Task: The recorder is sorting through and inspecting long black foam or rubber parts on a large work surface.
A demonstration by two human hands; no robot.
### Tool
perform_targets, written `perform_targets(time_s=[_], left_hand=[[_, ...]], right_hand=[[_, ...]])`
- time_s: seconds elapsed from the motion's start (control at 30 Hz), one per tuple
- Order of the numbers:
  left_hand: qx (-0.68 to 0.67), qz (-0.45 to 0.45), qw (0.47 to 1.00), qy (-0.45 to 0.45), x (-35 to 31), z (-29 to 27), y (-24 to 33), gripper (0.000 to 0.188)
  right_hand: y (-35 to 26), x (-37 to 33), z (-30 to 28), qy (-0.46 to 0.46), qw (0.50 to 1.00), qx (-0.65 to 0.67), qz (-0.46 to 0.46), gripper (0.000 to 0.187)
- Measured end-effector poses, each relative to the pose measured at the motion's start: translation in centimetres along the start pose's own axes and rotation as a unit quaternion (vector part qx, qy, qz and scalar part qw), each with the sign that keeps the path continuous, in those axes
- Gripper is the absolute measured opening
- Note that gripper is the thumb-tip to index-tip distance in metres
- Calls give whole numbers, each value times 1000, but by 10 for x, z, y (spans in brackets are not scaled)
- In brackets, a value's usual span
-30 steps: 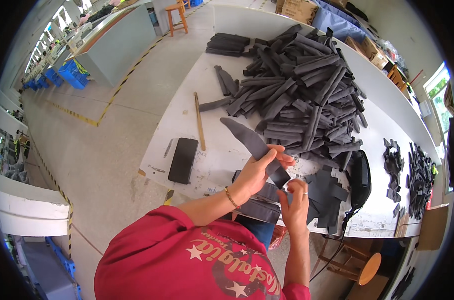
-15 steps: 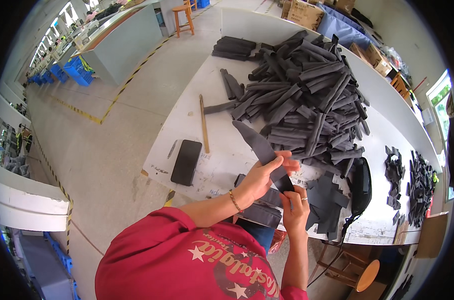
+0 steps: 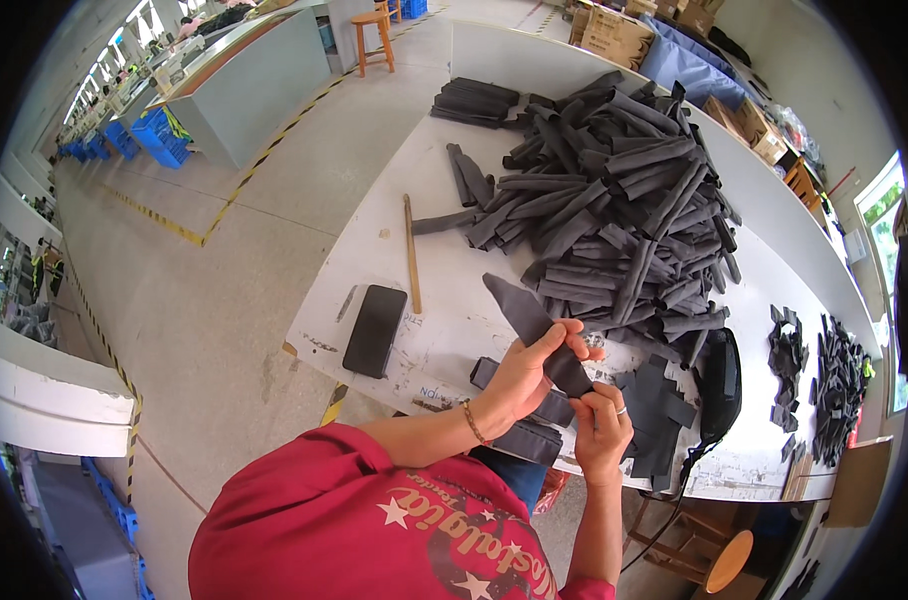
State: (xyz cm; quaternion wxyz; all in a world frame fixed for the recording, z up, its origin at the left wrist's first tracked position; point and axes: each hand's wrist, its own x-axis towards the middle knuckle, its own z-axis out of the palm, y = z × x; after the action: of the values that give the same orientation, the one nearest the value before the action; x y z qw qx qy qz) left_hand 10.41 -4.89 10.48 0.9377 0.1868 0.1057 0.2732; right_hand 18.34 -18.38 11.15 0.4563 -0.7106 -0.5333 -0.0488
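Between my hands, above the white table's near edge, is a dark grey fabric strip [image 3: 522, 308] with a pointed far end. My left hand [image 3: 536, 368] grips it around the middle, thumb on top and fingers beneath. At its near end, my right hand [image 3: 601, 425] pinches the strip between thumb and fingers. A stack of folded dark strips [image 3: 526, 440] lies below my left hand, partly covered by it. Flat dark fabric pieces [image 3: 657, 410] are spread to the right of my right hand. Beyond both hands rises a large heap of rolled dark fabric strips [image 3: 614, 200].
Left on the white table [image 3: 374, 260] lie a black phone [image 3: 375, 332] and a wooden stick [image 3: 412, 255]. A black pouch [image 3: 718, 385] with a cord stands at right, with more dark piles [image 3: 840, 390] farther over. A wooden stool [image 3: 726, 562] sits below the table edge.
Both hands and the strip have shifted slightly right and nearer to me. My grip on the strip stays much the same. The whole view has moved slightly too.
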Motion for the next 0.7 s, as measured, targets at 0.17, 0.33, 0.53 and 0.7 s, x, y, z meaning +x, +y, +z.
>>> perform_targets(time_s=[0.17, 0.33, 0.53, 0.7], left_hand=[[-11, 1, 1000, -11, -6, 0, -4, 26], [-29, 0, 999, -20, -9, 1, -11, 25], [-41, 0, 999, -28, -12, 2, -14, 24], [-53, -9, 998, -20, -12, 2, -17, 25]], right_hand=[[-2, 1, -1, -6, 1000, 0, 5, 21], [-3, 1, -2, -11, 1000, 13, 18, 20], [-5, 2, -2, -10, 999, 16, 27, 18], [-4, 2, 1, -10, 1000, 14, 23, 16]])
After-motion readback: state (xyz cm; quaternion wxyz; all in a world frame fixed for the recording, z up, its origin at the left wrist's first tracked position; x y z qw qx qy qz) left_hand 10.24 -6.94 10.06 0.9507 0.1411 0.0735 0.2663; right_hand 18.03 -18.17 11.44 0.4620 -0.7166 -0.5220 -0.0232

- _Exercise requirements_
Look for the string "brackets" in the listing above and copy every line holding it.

- _Task response_
- Calls give whole numbers, each value times 1000, but by 10 for x, z, y (spans in brackets are not scaled)
- In brackets, a value's usual span

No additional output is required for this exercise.